START DATASET CONTENT
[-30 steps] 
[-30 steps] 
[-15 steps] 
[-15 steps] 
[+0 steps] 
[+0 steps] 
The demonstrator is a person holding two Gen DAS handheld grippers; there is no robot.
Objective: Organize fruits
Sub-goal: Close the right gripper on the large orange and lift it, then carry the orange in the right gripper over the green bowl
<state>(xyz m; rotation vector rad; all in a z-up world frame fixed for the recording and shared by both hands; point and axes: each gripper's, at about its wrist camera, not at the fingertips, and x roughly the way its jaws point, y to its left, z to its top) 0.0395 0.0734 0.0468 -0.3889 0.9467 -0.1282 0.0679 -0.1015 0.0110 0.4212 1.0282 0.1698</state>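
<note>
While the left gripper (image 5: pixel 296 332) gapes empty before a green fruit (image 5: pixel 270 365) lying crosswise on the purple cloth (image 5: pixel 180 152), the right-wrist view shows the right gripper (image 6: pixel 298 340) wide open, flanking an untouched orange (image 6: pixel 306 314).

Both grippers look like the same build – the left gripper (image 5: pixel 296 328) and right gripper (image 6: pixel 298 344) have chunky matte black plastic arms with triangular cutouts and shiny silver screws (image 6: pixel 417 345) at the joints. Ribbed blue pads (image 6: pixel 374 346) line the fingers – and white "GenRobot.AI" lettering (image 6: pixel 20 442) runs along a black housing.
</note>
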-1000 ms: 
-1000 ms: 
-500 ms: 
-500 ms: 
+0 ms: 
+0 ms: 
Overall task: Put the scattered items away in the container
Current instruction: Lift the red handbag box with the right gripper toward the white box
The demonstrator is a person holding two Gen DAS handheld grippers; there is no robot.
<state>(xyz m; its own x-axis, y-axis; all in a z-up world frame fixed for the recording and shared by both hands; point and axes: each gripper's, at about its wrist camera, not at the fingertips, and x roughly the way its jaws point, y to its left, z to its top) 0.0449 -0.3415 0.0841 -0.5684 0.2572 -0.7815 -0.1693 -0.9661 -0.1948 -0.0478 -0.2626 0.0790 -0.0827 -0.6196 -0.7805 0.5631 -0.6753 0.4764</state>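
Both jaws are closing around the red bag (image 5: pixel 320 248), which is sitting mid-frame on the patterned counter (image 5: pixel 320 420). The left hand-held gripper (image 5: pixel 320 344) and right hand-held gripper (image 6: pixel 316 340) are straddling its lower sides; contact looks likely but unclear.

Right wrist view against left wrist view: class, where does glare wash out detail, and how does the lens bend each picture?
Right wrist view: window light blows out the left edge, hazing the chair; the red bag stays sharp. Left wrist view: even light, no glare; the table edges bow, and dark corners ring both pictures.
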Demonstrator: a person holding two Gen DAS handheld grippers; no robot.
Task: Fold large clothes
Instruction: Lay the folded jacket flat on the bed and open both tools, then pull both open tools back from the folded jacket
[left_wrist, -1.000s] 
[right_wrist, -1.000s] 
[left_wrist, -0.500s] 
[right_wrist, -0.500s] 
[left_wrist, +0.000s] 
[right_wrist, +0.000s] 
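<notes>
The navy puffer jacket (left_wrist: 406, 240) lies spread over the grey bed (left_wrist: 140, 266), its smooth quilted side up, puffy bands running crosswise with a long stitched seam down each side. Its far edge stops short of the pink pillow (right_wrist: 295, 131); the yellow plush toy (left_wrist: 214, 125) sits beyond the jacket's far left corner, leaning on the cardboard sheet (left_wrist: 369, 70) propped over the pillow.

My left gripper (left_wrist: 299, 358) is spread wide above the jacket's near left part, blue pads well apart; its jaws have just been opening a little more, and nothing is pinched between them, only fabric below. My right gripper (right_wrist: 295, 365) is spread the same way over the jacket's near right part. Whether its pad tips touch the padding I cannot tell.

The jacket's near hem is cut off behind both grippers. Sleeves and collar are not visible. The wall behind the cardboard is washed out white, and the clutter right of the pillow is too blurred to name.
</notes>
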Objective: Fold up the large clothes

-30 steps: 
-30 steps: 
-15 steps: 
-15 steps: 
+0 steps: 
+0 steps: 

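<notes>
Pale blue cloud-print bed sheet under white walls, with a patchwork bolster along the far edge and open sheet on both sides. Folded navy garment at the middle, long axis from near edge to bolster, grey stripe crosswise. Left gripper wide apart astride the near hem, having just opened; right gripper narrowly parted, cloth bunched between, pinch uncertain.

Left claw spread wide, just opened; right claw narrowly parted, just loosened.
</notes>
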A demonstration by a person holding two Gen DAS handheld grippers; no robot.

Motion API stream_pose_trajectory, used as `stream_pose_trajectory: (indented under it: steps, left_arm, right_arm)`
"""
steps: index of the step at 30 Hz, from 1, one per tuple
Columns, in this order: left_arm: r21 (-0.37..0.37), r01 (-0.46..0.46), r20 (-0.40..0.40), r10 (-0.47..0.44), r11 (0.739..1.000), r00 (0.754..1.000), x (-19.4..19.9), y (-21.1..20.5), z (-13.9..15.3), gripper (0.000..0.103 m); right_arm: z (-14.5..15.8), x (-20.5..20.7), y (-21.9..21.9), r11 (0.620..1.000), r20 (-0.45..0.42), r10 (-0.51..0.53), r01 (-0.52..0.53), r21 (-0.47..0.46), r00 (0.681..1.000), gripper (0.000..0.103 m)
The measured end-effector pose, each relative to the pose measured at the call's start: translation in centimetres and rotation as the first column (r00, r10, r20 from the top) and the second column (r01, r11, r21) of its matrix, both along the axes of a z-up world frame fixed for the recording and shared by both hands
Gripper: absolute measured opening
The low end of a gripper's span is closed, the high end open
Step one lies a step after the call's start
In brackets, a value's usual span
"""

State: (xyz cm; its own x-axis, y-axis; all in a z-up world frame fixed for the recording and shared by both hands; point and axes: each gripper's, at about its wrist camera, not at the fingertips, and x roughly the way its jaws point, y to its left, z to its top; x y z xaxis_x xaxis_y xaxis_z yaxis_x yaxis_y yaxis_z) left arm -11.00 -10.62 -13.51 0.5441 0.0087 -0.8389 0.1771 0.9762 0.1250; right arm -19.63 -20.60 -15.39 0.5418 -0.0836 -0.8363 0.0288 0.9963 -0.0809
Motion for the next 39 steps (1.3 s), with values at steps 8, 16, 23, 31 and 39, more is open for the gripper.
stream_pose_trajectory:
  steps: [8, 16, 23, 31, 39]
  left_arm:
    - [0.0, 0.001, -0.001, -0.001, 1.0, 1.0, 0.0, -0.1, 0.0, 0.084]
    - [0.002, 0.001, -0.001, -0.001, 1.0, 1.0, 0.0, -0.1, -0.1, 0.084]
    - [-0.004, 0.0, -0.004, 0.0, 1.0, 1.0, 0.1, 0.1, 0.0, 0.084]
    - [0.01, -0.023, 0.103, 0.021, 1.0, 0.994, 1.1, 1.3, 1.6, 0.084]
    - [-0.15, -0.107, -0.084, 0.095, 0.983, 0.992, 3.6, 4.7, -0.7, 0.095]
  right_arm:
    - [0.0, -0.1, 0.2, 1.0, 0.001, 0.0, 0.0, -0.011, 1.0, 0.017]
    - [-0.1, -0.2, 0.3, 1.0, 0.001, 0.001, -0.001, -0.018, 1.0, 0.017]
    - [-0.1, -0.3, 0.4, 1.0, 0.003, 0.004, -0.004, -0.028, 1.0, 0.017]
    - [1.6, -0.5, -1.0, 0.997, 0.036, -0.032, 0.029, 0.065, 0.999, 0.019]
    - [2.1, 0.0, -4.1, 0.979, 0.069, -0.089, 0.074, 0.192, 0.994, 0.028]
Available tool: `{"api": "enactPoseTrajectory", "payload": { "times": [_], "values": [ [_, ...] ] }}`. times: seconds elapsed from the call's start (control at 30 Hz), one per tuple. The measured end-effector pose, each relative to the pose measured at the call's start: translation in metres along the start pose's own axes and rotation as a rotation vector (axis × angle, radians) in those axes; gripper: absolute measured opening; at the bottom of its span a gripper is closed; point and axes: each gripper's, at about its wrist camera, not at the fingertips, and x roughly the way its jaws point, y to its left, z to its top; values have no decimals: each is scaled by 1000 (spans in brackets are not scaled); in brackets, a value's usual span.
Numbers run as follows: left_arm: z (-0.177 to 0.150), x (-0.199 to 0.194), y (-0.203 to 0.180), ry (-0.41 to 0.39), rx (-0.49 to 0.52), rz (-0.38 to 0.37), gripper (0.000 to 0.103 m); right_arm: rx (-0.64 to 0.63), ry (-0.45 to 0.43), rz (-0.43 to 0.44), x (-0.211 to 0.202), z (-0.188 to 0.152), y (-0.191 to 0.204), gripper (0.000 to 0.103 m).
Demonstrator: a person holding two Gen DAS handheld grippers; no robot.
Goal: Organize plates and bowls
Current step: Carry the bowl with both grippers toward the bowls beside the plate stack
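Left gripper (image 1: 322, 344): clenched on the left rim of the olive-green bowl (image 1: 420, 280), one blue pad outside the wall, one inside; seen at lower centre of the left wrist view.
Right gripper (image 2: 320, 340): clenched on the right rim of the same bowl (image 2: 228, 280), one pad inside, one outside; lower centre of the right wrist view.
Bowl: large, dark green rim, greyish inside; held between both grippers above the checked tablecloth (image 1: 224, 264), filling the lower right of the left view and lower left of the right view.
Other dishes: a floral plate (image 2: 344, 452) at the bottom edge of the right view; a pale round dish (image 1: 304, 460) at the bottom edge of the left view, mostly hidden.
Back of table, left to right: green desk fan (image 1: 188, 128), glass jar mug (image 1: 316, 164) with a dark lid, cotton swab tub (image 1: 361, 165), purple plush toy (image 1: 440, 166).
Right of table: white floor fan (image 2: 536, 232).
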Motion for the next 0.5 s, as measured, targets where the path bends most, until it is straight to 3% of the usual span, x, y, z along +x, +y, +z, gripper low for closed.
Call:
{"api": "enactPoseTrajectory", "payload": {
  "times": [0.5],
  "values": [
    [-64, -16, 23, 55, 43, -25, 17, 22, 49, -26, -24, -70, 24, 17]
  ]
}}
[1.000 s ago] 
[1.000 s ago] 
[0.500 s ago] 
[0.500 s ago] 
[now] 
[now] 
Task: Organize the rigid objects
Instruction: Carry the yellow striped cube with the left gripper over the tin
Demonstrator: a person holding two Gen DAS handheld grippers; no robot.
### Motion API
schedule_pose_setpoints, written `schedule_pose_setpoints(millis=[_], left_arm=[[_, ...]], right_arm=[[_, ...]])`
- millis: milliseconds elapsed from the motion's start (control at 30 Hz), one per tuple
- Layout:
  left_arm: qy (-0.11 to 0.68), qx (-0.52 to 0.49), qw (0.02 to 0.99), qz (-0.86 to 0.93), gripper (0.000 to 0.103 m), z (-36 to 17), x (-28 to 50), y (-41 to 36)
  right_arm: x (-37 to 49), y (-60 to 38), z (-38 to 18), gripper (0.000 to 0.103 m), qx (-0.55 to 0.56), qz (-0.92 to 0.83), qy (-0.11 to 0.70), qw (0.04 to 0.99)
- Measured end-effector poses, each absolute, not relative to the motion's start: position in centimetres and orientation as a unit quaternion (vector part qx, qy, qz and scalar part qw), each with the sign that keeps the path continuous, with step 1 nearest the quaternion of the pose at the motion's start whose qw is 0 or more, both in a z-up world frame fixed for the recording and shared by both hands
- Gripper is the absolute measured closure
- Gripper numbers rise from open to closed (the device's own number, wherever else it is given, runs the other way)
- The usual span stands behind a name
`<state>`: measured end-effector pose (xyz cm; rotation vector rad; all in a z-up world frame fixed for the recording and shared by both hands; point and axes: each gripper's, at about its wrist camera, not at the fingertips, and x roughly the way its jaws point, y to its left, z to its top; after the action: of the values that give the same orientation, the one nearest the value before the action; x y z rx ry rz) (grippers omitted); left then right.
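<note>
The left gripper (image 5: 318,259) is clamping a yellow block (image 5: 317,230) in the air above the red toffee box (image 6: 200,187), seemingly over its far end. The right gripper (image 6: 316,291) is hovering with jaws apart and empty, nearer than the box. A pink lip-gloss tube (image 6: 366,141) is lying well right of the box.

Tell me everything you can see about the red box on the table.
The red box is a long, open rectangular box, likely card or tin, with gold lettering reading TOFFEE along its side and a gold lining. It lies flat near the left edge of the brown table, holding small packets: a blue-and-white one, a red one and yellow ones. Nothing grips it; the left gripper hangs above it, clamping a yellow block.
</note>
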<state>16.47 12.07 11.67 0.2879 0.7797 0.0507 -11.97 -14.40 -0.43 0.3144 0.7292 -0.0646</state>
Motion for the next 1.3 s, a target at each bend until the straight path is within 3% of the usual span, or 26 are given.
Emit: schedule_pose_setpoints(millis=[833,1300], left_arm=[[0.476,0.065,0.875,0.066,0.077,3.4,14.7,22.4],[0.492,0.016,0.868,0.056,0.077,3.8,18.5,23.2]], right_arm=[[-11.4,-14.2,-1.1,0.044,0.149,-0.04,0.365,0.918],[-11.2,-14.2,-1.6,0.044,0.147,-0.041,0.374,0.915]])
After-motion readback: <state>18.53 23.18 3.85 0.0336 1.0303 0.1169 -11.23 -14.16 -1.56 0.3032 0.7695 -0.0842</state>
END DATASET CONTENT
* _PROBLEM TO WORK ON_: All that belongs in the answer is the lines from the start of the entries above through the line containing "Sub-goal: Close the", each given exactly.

* _EXERCISE RESPONSE_:
[-30 steps] 
[-30 steps] 
[-15 steps] 
[-15 steps] 
[+0 steps] 
[+0 steps] 
The demonstrator is a person holding two Gen DAS handheld grippers; there is no robot.
Objective: Organize fruits
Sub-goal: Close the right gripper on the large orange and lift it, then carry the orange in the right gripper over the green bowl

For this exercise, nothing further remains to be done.